> _WHAT NEEDS TO BE DONE_
Show each line from the listing that includes the word "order".

·····

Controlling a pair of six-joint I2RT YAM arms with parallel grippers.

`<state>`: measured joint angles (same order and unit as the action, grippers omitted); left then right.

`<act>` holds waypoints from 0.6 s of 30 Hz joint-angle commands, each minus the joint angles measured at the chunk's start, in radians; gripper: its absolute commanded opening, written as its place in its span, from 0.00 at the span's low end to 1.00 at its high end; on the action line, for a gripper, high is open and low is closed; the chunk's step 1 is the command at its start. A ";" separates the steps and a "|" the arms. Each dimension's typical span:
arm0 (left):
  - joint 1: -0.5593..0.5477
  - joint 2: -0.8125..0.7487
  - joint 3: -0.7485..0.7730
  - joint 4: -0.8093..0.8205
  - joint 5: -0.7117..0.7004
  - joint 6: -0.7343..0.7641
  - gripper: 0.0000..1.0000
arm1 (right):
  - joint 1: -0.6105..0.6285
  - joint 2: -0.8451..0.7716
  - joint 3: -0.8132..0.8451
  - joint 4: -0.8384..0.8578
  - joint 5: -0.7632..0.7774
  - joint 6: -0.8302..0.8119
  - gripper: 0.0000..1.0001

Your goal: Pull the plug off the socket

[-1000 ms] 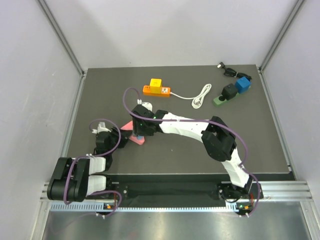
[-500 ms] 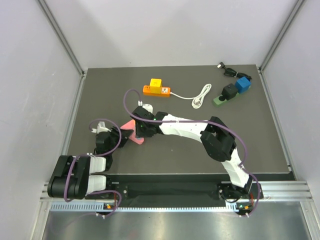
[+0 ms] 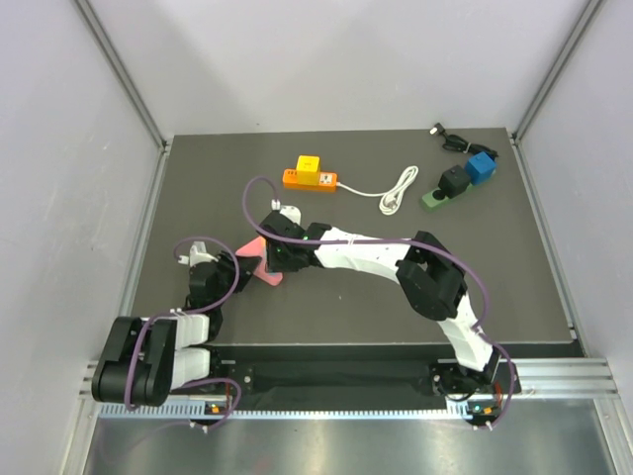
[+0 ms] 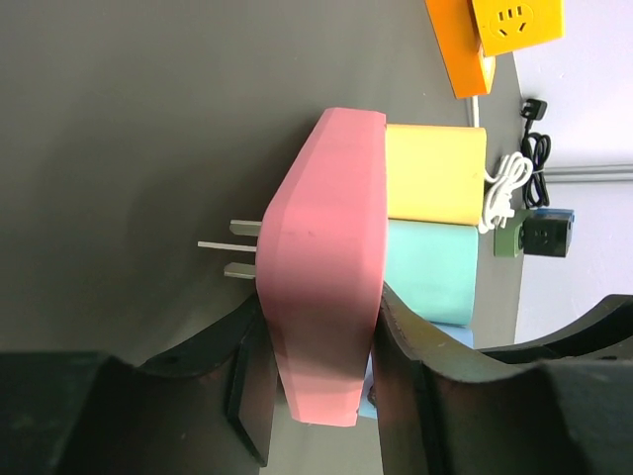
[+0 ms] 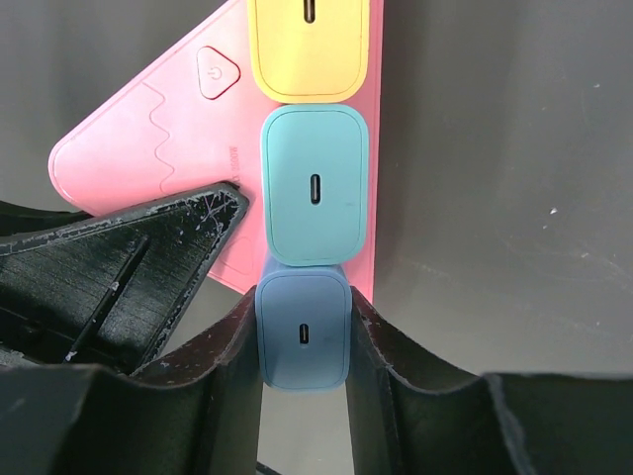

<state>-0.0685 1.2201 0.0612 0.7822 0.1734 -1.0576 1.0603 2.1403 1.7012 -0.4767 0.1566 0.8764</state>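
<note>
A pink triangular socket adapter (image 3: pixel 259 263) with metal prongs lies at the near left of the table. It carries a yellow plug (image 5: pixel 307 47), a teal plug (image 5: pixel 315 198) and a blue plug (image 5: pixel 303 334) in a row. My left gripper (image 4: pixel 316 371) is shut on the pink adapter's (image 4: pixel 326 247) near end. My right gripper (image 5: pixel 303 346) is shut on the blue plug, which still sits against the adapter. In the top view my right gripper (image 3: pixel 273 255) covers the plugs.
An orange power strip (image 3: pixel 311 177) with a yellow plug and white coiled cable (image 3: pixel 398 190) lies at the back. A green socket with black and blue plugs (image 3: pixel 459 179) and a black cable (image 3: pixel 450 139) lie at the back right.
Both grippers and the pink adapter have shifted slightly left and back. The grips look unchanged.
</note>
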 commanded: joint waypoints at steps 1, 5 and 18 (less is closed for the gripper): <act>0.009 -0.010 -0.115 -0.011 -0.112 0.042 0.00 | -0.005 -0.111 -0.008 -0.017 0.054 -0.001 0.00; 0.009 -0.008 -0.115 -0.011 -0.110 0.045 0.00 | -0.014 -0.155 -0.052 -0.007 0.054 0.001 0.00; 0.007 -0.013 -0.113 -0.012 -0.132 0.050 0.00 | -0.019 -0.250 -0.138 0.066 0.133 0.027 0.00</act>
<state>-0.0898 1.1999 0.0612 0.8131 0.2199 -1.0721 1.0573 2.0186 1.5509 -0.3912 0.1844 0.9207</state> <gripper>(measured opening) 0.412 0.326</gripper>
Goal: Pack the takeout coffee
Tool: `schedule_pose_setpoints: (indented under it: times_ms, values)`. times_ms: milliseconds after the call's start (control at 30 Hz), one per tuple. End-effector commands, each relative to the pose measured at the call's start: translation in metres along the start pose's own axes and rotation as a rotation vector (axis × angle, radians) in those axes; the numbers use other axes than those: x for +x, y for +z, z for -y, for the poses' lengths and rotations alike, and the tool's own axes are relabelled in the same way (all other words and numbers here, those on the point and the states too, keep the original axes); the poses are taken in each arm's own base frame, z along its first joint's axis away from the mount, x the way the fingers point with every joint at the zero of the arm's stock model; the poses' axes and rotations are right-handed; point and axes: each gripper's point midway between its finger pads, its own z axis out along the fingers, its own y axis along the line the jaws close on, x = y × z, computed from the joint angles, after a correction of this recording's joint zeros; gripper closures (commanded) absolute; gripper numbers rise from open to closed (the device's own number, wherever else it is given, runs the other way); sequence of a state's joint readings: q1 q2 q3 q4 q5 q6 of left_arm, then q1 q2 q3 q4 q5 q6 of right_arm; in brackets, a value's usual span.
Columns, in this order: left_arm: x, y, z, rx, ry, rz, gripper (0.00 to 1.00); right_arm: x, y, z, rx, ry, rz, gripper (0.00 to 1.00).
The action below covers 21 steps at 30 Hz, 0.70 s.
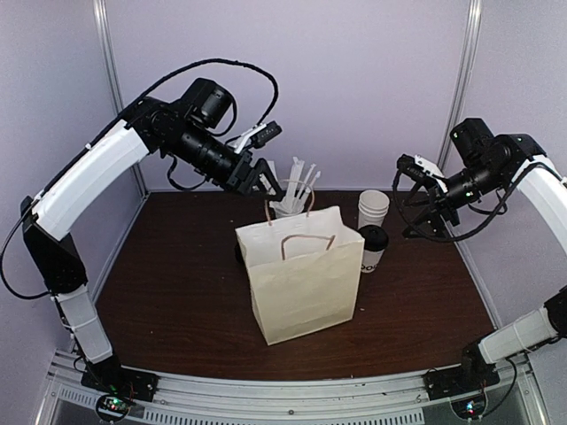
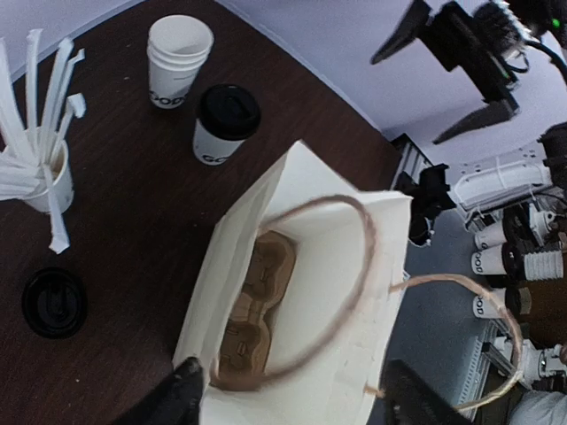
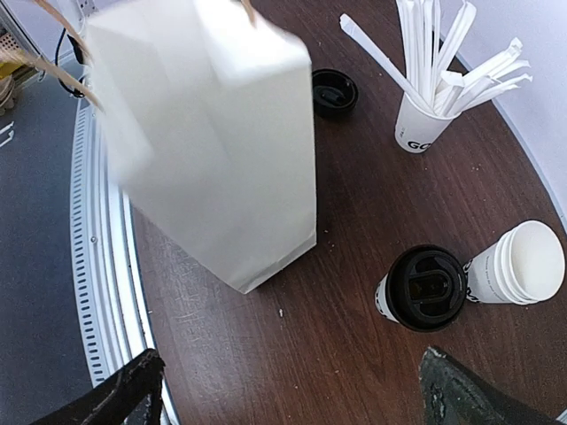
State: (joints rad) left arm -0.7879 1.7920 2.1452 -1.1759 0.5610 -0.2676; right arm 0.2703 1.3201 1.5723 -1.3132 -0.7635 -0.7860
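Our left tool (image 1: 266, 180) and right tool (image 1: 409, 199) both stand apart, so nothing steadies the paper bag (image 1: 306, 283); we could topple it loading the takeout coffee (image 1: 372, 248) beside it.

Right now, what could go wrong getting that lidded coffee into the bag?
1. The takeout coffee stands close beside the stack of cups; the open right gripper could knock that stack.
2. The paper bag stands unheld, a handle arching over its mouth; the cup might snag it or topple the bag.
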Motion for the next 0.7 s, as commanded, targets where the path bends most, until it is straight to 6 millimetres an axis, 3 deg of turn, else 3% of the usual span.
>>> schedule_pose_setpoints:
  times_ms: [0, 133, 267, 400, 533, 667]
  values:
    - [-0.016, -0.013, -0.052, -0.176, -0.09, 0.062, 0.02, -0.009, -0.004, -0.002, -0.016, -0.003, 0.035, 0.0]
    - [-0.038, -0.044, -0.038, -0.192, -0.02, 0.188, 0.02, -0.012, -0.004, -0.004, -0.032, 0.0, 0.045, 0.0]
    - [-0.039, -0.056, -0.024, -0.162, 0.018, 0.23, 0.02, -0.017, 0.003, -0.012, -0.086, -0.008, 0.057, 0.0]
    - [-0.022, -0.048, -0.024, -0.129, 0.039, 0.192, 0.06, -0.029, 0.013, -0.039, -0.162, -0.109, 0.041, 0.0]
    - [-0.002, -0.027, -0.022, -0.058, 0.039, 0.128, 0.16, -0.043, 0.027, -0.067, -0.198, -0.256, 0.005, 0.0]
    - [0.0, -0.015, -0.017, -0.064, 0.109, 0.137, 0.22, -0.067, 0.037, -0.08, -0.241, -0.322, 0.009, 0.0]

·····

> _EXERCISE RESULT_
`<state>`: measured joint angles (same order and unit as the action, grippers omitted); left then right.
Columns, in this order: left_arm: x, y, z, rx, ry, rz, gripper (0.00 to 1.00); right_arm: x, y, z, rx, ry, rz, gripper (0.00 to 1.00).

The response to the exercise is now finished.